Low-income countries face a sweeping debt crisis, making it all the more urgent for the IDA21 replenishment to be the largest ever.
Ballooning debt payments are pulling scarce resources from development priorities, threatening hard-won development gains and investment in people and environment.
Private lending to low-income countries has evaporated, leaving the World Bank and other multilateral development banks the lender of last resort for many countries—particularly the poorest.
By Shane Romig
Low-income countries face a sweeping debt crisis, making it all the more urgent for the IDA21 replenishment to be the largest ever. Ballooning debt payments are pulling scarce resources from development priorities, the International Debt Report 2023 highlights. A robust International Development Association (IDA) – which provides zero to low-interest loans and grants to world’s poorest countries - will be fundamental for many poor countries to invest in their people and the environment and to prevent the loss of hard-won development gains.
“The poorest countries need help, and they need it now,” said Haishan Fu, Chief Statistician of the World Bank and Director of the World Bank’s Development Data Group. "Every quarter that interest rates stay high results in more low- and middle-income countries becoming distressed—and facing the difficult choice of servicing their public debts or investing in public health, education, and infrastructure. We need to double down and give IDA the resources it needs to tackle poverty and fuel a green transition.’’
IDA is the world’s largest source of concessional financing, with 30 percent of outflows in the form of grants. Since 1960, IDA has provided $533 billion in funding to 115 countries and in the fiscal year ending June 30, 2023, IDA commitments totaled $35.4 billion, of which $7.3 billion were grants (with 75% of those grants going to African countries).
The scale of the problem is stark. In just the past three years, there were 18 sovereign defaults in 10 low- and middle-income countries— more than over the previous two decades. Today, about 60 percent of low-income countries are at high risk of debt distress or already in it.
The external debt of IDA-eligible countries more than doubled over the past decade to a record US$1.1 trillion. They paid a record $88.9 billion to service their external debt-in 2022. Over the past decade, interest payments on that debt quadrupled to a record $23.6 billion in 2022. And things are set to get worse. Overall debt-servicing costs for the 24 poorest countries are expected to balloon by as much as 39% in 2023 and 2024.
The problem is compounded by the weak growth seen in many of the poorest countries over the past decade. From 2012 through 2022, IDA-eligible countries increased their external debt by 134%, far beyond the 53% increase in their Gross National Income.
At the same time, private lending to IDA countries has shriveled. New bonds issued by low- and middle-income countries in international markets dropped by more than half from 2021 to 2022. The fall was even more dramatic in IDA-eligible countries, where new bond issuances fell by more than three-quarters to US$3.1 billion in 2022.

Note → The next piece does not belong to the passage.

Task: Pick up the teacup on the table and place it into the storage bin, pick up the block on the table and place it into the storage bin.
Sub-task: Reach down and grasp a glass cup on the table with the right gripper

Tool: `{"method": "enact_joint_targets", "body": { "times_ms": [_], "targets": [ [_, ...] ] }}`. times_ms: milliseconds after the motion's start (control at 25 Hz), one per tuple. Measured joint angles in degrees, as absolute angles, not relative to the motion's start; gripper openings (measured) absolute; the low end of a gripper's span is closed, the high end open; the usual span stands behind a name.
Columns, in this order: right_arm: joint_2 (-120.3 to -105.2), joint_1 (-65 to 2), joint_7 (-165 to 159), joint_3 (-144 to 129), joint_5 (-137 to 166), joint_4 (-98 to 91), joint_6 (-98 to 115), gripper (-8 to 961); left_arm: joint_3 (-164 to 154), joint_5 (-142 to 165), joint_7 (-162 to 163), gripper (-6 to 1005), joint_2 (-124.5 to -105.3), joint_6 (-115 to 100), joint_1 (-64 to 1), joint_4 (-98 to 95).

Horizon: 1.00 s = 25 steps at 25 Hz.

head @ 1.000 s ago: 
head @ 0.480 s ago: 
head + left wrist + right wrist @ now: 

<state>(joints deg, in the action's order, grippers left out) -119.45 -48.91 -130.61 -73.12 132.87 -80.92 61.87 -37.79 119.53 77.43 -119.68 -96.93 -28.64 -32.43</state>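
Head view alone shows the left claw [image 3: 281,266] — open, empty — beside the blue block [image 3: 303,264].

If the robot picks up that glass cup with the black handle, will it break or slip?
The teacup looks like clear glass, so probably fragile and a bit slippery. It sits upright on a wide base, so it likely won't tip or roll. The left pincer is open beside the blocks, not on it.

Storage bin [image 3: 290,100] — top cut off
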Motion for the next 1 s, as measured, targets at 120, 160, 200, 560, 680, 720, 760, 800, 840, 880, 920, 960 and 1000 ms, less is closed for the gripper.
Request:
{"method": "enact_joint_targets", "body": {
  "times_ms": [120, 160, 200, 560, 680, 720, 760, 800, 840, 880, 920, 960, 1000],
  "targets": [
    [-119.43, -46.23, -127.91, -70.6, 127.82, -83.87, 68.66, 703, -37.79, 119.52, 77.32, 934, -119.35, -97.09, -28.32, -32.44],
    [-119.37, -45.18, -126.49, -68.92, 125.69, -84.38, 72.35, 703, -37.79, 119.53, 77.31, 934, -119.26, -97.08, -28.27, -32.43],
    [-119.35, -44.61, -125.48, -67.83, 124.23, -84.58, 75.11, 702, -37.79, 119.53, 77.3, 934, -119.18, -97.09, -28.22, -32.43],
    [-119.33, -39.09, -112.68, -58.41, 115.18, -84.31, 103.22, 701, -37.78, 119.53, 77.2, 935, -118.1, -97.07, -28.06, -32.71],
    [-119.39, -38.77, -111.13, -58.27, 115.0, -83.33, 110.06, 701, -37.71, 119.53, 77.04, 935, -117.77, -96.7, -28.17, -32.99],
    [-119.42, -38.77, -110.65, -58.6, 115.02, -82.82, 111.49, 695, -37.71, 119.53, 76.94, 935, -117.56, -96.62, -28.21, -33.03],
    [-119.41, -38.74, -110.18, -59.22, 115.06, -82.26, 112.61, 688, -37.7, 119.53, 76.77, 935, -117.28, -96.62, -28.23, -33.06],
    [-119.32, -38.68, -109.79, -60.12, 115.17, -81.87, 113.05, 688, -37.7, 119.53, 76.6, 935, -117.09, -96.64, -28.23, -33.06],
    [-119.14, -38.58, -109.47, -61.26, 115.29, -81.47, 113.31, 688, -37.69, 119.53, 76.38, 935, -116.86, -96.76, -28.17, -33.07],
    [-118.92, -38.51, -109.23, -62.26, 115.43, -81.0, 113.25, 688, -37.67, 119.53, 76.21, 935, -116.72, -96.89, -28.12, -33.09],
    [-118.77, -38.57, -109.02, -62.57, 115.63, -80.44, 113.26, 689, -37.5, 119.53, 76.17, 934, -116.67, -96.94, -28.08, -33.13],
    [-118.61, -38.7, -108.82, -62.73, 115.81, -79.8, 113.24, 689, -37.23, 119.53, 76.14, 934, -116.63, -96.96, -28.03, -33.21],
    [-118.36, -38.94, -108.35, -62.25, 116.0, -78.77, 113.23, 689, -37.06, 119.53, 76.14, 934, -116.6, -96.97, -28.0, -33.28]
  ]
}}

In response, the World Bank and other multilateral development banks have stepped up their support, often as the lender of last resort. For many countries—particularly the poorest—multilateral creditors were the primary source of new financing in 2022, providing $115 billion in new, low-cost financing for low- and middle-income countries in 2022, nearly half of which came from the World Bank.
But as IDA countries confronted multiple crises and a deteriorating debt position, there has been a large drawdown of IDA’s strategic capital since 2019. Replenishments have increased since 2018 due to innovative approaches that combine IDA equity with capital market contributions, but donor contributions have declined in real terms. For donor commitments to match global ambitions, this replenishment will need to go even further than the historic $93 billion IDA20 financing package.
“The world needs a much larger IDA to leverage financing for development impact, with donor commitments matching our shared global ambition,” said Dirk Reinermann, Director for Development Finance. “IDA has a unique ability to leverage concessional finance for development. Every IDA dollar of donor contributions is multiplied by nearly four for recipient countries. That means quadrupling the number of children educated, lives saved through health services and jobs created through productive private sector investments. We need partnerships, financial efficiency, and innovation to multiply our impact.”
IDA also plays a key role in helping countries chart clean-energy future and build resilience. The World Bank is the largest source of global climate financing. Given the urgency of intertwined climate and development challenges, now is the time to scale up funding of institutions that can leverage donor and market resources to deliver maximum impact and value for money. The future of those living in the world’s poorest countries depends on it.